その六

 否定すると思っていた。


 当然だろう。


 しかし彼女は意外にも簡単に”サクラ”の事実を認めた。

 

 秋子はコップに麦茶を注ぎ、一飲みしてから話し始めた。


 彼女は20代の初めの頃結婚をした。

”愛していたから”というより”妊娠してしまったから”という方が早い。

 要は”出来ちゃった婚”というやつだ。

 夫は彼女より四つばかり年が上だったそうだが、少しばかり見た目がいいというだけが取り柄で、生活力がさほどあったわけでもなかったし、親になるという自覚も、夫であるという自覚もまるでなかった。


 当然、その帰結として、夫婦関係は破綻し、別居から離婚というコースを辿った。

 子供は彼女の手元に残された。

 彼女は子供と自分の生活を支えて行かねばならない。

 そのためには贅沢など言っていられず、朝から晩まであらゆる仕事をこなした。


”あらゆる仕事”というからには、犯罪ではないが、凡そ他人に対して口に出来ないような性質のものも含まれていた。彼女はごく自然な口調でそう答えた。


”サクラ”の仕事もそのうちの一つで、家にいて、パソコンか携帯があれば可能というところに魅力があった。

 仕事を始めた頃は、息子もまだ中学に上がったばかりだったし、出来るだけ家にいてやりたい。そう思っていたからである。

 そうして息子は成長し、高校も出て、今では神奈川県にある精密機械の部品工場で働いているという。

 だが、この仕事を始めてみると、他のパートや肉体労働(まあ、風俗も肉体労働だろう)よりも、割がいいというところから、次第に”サクラ”を専業にするようになっていった。

『詐欺に等しい仕事だという自覚はありましたけれど、実際に男性とメールでやりとりはしているわけですから、お金をだまし取ったりはしないし、私も一度だって要求したことはありません。初めはそう思っていました』


 実際問題、結構いい稼ぎになったという。

 一日大体4~5人の相手とメールでやりとりするだけで、多い時には五万円ほどの稼ぎになることもあった。


 一人の相手と長くメールすることはまずなかったのだが、ある一人の男性だけは別だった。

 その男性が”だいすけ”こと、佐藤弘であることは言うまでもない。


 大抵他の男はのっけから猥褻な話題に持ってゆこうとするものだが、彼だけは違った。

 会社の愚痴、仕事の失敗、読んだ本、観た映画の事・・・・そんな内容だった。


 初めは彼女も商売に徹し、適当に話を合わせていただけだったが、そのうちに段々彼の境遇に同情を寄せるようになり、他の会員(客というべきか)とは、あまりメールをしなくなってきた。

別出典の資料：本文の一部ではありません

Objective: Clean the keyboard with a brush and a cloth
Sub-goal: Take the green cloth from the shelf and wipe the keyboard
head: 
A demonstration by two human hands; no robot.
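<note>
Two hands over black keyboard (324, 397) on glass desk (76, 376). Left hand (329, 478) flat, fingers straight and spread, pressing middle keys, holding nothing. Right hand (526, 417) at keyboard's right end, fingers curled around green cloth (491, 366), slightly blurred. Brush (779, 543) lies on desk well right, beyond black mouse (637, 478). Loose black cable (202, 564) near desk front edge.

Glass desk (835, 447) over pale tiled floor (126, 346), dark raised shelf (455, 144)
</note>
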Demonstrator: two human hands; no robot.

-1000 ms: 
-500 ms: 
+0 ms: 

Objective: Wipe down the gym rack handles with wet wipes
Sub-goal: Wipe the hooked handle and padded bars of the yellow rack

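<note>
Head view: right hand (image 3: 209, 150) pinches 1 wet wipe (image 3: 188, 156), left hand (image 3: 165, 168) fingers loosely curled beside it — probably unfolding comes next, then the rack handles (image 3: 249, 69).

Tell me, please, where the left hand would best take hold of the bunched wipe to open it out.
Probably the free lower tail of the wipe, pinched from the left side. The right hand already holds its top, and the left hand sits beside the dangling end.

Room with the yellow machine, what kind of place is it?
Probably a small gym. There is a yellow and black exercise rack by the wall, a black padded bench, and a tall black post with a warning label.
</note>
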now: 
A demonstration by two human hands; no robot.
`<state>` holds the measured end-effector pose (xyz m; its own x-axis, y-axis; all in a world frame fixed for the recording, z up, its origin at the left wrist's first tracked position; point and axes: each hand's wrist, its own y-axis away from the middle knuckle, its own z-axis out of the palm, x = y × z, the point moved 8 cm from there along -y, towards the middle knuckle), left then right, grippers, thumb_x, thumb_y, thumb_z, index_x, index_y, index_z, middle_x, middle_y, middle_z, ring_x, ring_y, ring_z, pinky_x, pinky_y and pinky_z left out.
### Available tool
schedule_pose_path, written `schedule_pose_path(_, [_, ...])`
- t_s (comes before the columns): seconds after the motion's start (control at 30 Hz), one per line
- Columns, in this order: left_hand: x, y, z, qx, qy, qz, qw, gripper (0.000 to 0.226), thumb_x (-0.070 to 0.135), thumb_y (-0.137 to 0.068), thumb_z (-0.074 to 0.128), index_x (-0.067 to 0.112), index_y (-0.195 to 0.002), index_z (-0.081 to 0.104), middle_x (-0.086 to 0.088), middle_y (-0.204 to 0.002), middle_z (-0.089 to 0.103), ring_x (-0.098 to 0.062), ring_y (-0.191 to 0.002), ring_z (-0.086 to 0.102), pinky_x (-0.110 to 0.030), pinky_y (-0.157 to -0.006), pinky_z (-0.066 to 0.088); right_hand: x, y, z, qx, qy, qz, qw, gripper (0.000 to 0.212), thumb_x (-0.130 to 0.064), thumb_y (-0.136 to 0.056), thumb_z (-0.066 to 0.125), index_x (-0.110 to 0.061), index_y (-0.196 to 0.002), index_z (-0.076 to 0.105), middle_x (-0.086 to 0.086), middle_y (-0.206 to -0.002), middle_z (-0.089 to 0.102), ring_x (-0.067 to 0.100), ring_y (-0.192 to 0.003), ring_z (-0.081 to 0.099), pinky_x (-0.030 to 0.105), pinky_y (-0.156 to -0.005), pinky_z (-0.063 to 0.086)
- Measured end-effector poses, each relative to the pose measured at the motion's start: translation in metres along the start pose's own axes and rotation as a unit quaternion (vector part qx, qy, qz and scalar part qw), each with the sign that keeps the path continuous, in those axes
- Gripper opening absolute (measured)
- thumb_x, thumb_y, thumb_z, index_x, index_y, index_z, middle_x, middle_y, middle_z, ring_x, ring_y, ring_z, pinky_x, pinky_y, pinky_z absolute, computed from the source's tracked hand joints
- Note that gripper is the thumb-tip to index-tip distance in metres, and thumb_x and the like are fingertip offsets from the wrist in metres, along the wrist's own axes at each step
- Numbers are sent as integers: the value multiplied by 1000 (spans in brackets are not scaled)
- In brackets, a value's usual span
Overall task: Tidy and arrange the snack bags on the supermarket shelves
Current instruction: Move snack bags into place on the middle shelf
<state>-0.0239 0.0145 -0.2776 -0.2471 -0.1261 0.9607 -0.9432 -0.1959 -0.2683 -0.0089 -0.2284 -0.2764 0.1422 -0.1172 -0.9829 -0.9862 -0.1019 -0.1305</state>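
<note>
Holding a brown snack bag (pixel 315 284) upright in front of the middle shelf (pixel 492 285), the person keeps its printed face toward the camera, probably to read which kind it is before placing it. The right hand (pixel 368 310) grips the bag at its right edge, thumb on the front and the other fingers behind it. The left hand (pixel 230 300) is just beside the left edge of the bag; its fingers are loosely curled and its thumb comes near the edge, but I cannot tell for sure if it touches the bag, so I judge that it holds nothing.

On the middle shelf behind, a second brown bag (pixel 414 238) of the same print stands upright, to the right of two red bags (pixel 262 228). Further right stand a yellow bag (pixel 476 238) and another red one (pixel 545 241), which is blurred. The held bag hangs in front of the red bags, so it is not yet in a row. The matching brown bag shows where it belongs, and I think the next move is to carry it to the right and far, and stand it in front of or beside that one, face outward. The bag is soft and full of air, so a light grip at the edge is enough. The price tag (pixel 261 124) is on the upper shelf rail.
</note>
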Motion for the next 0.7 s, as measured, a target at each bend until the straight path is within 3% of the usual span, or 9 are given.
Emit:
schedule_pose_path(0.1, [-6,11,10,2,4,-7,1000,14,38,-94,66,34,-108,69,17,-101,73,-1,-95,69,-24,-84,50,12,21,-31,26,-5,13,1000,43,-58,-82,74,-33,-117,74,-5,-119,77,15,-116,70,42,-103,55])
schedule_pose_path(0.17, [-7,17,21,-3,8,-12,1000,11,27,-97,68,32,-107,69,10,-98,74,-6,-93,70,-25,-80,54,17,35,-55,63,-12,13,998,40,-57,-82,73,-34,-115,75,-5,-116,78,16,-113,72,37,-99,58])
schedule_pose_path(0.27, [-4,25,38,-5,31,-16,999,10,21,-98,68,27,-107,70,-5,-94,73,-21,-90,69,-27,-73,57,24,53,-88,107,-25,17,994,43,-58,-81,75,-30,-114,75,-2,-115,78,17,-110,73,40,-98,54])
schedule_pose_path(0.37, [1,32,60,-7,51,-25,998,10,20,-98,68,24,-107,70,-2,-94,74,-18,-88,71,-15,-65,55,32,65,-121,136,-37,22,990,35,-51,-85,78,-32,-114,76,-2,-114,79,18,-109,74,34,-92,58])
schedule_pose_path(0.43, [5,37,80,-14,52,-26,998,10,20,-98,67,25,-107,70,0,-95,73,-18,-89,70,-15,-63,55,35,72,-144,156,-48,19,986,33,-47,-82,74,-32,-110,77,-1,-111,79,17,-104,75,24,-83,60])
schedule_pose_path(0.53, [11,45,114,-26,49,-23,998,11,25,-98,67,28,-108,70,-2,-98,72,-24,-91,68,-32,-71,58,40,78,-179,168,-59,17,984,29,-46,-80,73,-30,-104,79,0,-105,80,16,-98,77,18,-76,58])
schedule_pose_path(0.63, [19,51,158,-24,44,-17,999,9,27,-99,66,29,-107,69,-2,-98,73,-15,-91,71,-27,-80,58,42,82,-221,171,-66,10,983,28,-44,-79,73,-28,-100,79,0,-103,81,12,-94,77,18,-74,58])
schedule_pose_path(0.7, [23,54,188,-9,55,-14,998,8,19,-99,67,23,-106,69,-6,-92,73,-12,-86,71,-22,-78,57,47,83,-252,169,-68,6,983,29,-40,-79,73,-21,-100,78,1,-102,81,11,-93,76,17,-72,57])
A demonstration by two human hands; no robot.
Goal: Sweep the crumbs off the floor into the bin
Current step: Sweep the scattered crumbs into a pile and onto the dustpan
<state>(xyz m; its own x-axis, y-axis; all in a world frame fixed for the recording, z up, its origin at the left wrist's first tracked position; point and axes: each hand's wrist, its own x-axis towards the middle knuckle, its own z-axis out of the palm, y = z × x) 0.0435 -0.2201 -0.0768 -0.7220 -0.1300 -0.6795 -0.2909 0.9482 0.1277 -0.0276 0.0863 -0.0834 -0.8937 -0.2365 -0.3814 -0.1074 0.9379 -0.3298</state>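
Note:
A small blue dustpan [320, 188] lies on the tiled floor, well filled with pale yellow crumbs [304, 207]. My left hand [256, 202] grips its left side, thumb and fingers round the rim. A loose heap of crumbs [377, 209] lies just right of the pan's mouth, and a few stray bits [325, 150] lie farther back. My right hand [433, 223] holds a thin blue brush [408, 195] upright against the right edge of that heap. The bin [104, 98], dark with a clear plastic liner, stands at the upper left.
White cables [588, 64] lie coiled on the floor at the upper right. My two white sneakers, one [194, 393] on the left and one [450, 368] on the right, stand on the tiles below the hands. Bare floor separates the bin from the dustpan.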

会社からは”数をこなさないと稼ぎにならない”という注意を散々うけたものの、どうしても”ひろし”だけには素っ気なくすることが出来ず、そのうち主に彼とだけしかメールをしないようになっていった。


『あの人、純情なんです。どこかほっておけないって言うか・・・・でも、私って悪い女ですよね。』


 そう思って反省はしてみるものの、かといって仕事を止めるわけにもゆかない。


 こんな年齢とし(56歳だそうだ)になってくれば、勤め先だって限られてくるから、今更他を当たるわけにもゆかない。


 俺は麦茶の入ったコップを飲み干し、二杯目のお代わりをした。


『今日、カトレアクラブの事務所に行ってきたんですがね。あそこはどう見ても』


 そう言いかけたとき、ドアチャイムが続けて鳴らされた。


 彼女はびくっと身を震わせる。